* **What needs to be done**: Begin at the line below that has "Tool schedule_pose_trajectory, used" and stop after the line that has "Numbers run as". Please restate only those lines, word for word.

Stored items from a collection:
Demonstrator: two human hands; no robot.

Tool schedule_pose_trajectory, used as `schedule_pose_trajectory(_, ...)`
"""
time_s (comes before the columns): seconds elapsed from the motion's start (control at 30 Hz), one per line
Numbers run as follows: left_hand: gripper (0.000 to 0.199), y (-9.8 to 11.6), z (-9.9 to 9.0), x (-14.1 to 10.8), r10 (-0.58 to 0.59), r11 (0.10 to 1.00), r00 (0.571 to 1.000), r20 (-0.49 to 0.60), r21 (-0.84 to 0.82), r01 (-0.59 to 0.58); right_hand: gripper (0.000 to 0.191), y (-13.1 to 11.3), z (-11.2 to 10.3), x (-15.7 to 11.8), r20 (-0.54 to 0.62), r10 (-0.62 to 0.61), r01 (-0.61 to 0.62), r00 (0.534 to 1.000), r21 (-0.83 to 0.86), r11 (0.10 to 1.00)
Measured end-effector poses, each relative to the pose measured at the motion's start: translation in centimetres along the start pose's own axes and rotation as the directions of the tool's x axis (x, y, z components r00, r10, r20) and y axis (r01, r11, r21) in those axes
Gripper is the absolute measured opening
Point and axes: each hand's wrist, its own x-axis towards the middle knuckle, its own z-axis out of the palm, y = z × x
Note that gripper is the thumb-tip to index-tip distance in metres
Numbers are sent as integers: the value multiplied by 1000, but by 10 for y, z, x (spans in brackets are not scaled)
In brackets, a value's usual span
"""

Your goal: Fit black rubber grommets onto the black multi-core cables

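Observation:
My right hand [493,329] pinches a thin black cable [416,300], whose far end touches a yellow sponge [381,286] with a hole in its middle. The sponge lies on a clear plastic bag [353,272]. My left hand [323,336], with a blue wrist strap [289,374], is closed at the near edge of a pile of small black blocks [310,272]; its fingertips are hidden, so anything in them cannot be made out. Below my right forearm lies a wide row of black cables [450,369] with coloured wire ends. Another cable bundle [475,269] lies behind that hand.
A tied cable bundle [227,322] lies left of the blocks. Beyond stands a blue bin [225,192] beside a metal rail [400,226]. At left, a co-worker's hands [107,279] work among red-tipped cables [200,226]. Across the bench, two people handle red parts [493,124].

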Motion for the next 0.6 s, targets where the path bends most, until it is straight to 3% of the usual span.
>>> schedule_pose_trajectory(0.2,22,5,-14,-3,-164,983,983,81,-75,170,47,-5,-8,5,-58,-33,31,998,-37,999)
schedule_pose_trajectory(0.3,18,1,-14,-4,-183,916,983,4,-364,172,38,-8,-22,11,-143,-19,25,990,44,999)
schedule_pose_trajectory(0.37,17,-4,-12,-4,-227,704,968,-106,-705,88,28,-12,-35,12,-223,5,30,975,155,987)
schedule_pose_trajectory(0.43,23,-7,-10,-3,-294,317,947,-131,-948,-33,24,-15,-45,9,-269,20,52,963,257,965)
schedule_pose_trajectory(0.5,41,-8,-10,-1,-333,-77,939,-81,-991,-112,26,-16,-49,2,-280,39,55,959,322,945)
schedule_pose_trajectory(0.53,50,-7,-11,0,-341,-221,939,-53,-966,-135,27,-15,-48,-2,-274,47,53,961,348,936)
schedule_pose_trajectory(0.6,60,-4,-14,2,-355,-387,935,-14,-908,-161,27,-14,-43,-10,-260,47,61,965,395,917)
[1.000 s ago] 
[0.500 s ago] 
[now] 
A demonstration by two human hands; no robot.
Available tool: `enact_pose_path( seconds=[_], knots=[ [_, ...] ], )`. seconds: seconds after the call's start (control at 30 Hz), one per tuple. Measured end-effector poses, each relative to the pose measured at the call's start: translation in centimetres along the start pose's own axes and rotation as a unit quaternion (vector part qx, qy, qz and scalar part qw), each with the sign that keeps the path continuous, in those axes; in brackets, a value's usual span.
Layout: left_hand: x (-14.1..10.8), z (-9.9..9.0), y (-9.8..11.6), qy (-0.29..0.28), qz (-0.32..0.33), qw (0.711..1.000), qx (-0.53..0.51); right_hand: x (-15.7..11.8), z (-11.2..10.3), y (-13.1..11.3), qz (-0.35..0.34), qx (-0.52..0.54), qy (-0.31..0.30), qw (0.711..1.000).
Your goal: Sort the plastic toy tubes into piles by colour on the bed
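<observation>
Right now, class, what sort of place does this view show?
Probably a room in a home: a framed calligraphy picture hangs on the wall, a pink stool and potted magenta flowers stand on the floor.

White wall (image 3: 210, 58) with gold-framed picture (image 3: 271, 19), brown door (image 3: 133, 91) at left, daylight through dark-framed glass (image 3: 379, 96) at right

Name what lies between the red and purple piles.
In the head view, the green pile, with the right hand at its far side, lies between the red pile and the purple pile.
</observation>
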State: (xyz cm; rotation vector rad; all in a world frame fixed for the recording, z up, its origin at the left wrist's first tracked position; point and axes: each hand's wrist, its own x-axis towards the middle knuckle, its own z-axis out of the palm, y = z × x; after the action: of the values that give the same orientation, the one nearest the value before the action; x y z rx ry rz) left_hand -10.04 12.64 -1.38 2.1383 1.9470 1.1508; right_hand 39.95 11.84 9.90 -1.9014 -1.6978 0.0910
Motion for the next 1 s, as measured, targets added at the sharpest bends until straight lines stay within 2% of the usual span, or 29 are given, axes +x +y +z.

* **Written response**:
Tool schedule_pose_trajectory, used as `schedule_pose_trajectory(_, ...)`
"""
time_s (comes before the columns): seconds elapsed from the motion's start (control at 30 Hz), one per line
Numbers run as follows: left_hand: gripper (0.000 to 0.199), y (-9.8 to 11.6), z (-9.9 to 9.0), x (-14.1 to 10.8), r10 (-0.58 to 0.59), r11 (0.10 to 1.00), r00 (0.571 to 1.000), r20 (-0.49 to 0.60), r21 (-0.84 to 0.82), r01 (-0.59 to 0.58); right_hand: gripper (0.000 to 0.191), y (-13.1 to 11.3), z (-11.2 to 10.3), x (-15.7 to 11.8), r20 (-0.54 to 0.62), r10 (-0.62 to 0.61), r01 (-0.61 to 0.62), r00 (0.534 to 1.000), r21 (-0.83 to 0.86), r11 (0.10 to 1.00)

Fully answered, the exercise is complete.